Set down, character for character, everything in the records below from the line holding "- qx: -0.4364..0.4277" down to the line holding "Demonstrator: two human", and no other line.

══════════

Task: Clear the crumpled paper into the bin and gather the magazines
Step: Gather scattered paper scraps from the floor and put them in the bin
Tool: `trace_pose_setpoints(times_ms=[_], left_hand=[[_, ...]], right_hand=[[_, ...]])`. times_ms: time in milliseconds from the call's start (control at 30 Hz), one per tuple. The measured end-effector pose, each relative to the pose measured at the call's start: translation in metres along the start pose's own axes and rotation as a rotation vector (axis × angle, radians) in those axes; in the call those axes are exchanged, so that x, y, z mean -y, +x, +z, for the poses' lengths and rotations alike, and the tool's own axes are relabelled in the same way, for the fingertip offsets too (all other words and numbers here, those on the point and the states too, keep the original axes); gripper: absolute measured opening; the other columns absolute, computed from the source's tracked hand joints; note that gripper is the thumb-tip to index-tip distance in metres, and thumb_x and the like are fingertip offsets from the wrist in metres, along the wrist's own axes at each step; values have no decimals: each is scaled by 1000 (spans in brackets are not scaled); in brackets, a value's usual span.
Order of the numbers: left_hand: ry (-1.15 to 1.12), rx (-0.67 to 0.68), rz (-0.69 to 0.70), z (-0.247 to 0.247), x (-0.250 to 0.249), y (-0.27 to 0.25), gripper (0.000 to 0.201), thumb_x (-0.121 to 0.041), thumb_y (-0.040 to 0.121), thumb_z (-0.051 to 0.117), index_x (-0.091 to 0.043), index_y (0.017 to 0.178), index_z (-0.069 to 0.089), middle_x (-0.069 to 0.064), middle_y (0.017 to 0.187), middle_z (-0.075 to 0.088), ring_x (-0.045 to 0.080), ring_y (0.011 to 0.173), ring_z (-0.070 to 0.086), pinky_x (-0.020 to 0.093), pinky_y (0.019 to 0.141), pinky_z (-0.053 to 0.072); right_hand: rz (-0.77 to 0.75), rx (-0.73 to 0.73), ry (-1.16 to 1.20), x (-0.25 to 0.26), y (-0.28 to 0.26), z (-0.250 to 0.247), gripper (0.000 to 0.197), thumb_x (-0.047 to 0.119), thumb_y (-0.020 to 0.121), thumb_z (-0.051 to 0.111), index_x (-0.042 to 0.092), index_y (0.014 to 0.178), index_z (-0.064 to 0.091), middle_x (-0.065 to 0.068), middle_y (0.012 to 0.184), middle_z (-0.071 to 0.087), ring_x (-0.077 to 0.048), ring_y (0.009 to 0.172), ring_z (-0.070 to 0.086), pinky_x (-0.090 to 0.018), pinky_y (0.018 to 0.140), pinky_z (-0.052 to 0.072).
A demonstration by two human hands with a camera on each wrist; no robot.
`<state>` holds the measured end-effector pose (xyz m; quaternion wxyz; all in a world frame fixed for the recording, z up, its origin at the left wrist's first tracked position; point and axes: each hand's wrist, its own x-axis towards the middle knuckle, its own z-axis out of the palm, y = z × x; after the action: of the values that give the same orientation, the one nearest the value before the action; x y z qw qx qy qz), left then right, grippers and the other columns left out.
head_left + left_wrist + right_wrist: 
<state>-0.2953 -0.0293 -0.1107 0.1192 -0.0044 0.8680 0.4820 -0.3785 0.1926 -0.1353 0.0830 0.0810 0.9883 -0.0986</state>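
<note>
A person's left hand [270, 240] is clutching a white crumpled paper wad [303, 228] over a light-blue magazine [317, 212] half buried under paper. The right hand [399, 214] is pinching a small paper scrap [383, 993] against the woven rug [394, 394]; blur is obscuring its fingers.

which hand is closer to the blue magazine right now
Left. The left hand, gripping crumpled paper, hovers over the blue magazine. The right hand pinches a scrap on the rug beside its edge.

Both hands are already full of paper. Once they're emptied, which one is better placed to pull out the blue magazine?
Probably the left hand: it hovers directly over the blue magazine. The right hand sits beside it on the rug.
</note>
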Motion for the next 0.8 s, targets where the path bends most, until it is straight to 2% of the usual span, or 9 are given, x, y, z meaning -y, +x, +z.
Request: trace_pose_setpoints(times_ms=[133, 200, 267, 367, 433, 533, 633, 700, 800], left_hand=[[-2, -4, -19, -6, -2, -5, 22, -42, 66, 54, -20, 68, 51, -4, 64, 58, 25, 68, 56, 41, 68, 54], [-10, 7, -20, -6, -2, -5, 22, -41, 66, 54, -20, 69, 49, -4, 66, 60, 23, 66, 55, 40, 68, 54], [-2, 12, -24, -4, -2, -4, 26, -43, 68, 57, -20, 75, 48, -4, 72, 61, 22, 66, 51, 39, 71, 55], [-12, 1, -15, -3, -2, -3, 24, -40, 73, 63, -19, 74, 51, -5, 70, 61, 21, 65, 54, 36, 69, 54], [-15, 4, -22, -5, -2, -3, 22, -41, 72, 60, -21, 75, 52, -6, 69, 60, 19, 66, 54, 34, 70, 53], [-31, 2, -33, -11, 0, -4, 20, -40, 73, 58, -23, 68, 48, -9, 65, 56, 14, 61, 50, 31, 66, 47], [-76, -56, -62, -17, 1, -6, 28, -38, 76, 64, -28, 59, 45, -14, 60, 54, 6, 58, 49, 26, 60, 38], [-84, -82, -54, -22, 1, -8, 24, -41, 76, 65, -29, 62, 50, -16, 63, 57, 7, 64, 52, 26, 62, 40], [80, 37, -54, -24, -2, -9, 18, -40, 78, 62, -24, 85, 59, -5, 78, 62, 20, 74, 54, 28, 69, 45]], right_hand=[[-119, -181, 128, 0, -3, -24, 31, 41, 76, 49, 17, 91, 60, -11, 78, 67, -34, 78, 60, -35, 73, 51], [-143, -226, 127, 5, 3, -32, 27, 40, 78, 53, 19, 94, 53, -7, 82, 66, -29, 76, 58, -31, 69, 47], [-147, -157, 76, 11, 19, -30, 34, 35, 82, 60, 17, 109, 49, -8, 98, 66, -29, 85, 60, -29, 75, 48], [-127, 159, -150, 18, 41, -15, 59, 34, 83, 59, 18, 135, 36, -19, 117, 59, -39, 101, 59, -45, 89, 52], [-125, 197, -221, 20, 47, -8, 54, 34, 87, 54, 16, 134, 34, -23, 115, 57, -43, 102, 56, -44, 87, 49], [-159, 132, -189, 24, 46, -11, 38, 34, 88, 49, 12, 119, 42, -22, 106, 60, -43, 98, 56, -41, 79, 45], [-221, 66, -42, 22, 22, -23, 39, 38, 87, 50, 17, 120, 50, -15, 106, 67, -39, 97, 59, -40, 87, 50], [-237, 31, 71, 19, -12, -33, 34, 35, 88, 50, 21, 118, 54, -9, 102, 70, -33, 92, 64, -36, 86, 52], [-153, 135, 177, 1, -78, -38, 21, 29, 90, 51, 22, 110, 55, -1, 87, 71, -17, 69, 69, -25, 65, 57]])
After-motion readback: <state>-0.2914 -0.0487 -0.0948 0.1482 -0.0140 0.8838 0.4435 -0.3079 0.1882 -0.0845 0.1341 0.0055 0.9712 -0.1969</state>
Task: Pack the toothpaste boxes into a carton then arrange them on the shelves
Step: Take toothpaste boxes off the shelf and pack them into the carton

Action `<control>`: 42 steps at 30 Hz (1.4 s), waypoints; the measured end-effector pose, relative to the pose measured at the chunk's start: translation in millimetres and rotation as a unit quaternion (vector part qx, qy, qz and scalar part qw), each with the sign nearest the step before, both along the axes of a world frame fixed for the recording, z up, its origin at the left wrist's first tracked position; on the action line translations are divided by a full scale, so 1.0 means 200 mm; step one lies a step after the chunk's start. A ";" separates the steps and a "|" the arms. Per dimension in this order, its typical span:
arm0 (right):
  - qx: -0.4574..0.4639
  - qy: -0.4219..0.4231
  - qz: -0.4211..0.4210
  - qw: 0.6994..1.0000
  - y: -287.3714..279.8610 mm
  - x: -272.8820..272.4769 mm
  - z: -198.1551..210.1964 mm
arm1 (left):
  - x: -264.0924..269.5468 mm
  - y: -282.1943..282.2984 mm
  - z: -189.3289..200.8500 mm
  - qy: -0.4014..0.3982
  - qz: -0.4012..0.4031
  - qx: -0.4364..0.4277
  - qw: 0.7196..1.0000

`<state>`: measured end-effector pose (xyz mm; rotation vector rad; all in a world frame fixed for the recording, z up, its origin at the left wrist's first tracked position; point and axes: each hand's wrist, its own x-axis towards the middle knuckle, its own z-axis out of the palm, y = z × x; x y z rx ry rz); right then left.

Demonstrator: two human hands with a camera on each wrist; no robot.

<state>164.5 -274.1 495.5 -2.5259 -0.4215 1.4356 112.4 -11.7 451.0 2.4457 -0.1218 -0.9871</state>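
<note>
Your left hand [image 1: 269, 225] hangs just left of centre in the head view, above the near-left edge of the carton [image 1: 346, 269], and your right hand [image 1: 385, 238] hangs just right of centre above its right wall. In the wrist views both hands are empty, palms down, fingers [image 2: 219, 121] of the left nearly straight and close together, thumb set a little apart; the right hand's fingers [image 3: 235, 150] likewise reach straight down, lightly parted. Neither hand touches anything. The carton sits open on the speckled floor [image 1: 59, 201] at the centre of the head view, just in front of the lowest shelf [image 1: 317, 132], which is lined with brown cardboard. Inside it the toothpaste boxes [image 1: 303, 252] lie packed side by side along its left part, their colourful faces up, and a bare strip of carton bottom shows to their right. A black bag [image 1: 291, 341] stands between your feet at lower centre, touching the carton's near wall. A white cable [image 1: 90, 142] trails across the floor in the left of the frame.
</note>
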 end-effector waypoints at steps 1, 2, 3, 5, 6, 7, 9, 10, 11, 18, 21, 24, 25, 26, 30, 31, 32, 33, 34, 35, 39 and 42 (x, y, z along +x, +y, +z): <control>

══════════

> _Written response_:
  - qx: -0.4364..0.4277
  - qw: 0.7196..1.0000

`<state>`: measured end-effector pose (xyz mm; rotation vector rad; all in a world frame fixed for the recording, z up, its origin at the left wrist's first tracked position; point and axes: each hand's wrist, its own x-axis towards the middle knuckle, its own z-axis out of the palm, y = z × x; x y z rx ry rz); right then left.

Demonstrator: two human hands with a camera on each wrist; no robot.

With this, the answer is complete.